Suspense, mystery and intrigue have to be the order of the day, and it’s something that A Small Talk at the Back of Beyond excels at. The title may make it sound like a dreary Russian post-war novella or a Neutral Milk Hotel album, but ASTATBOB lacks any pretension at all, really. Your character wakes up in what looks like some kind of futuristic cell, and is informed via a text-box by a chatty A.I that there’s been something of an accident. A war has wiped out most of humanity, and you’re in a bunker way underground because it’s getting kind of nasty up there, and you’d better settle in for the long haul. Something about this seems kind of fishy to you, no matter how much the A.I tries to assuage your fears, and it doesn’t take long to get the truth out of the stubborn compu-tosser. No, you’re actually in an ailing spaceship, gliding inexorably towards the sun. There’s an escape pod, and you’re welcome to take it, for all the good it will do you, but…here’s the kicker. The A.I is kind of lonely, and doesn’t want to die alone.
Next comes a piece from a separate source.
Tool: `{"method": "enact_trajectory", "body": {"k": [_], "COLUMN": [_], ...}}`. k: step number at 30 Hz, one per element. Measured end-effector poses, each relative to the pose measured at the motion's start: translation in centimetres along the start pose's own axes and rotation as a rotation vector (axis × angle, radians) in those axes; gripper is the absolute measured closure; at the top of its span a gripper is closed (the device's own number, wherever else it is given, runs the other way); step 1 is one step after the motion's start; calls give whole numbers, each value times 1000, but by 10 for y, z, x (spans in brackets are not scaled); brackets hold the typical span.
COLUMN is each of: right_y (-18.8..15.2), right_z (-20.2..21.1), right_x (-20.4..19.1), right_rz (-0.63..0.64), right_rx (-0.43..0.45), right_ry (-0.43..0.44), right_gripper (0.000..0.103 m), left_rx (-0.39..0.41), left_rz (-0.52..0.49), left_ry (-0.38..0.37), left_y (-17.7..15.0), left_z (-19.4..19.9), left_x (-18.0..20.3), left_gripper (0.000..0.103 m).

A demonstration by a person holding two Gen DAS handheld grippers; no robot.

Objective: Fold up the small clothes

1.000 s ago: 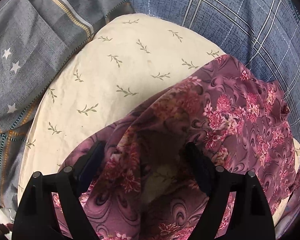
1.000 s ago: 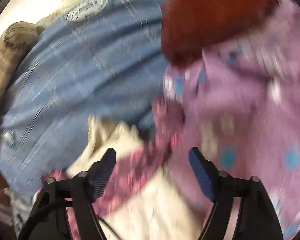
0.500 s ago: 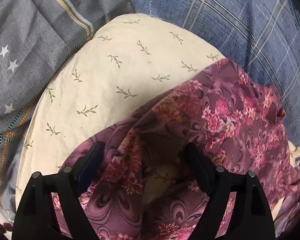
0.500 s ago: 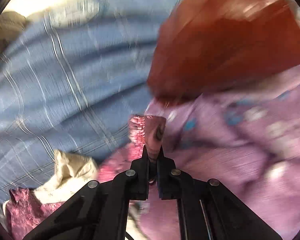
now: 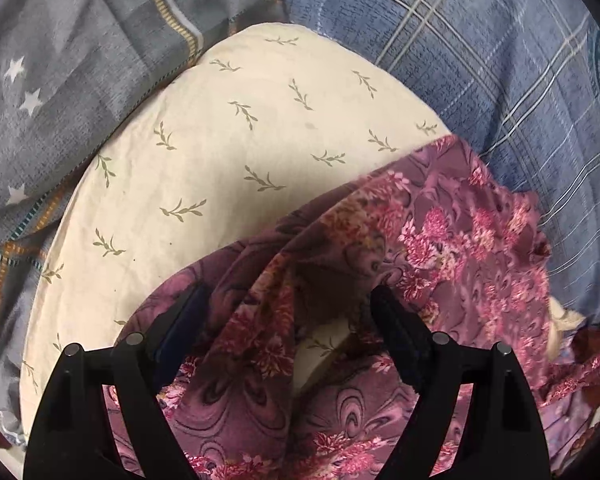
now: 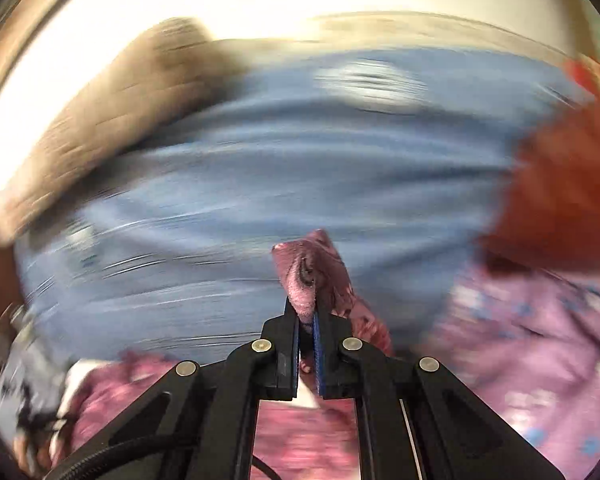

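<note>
Right wrist view: we find the right gripper pinching only a garment corner, left gripper fingers wide astride it; we judge slippage likely.

Right gripper clamps the floral garment and lifts its corner

The right gripper, whose jaws stood wide apart a second ago, has closed on a corner of the floral garment and carried it up and away from the cream pillow; that view now shows more of the blue plaid bedding, heavily blurred; in the left wrist view the garment's far edge has pulled out to the right across the pillow, the folds there drawn longer.
</note>
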State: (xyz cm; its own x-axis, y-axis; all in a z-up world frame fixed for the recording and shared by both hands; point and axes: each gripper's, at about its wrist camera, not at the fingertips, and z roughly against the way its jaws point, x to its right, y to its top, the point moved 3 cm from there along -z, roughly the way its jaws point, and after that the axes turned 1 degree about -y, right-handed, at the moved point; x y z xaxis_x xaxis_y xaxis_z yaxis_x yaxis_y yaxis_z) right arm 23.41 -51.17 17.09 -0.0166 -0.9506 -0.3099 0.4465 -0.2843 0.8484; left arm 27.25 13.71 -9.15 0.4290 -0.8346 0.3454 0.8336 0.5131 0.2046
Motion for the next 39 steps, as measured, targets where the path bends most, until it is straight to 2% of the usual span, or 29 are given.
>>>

Moral choices in games usually suck, but there is something so special about this one. It’s highly likely you’re going to die anyway, and the A.I is so wonderfully responsive that it seems more genuinely human than anyone on Omegle. The main attraction of the game is chatting with the on-board A.I, and there are moments when it hardly seems to matter that it’s just a computer program. It really blurs the lines between human and machine, and there’s a deep and terrible betrayal to hopping in that escape pod. In the end though, no matter what option you choose, it’s both heart-breaking and bittersweet at the same time.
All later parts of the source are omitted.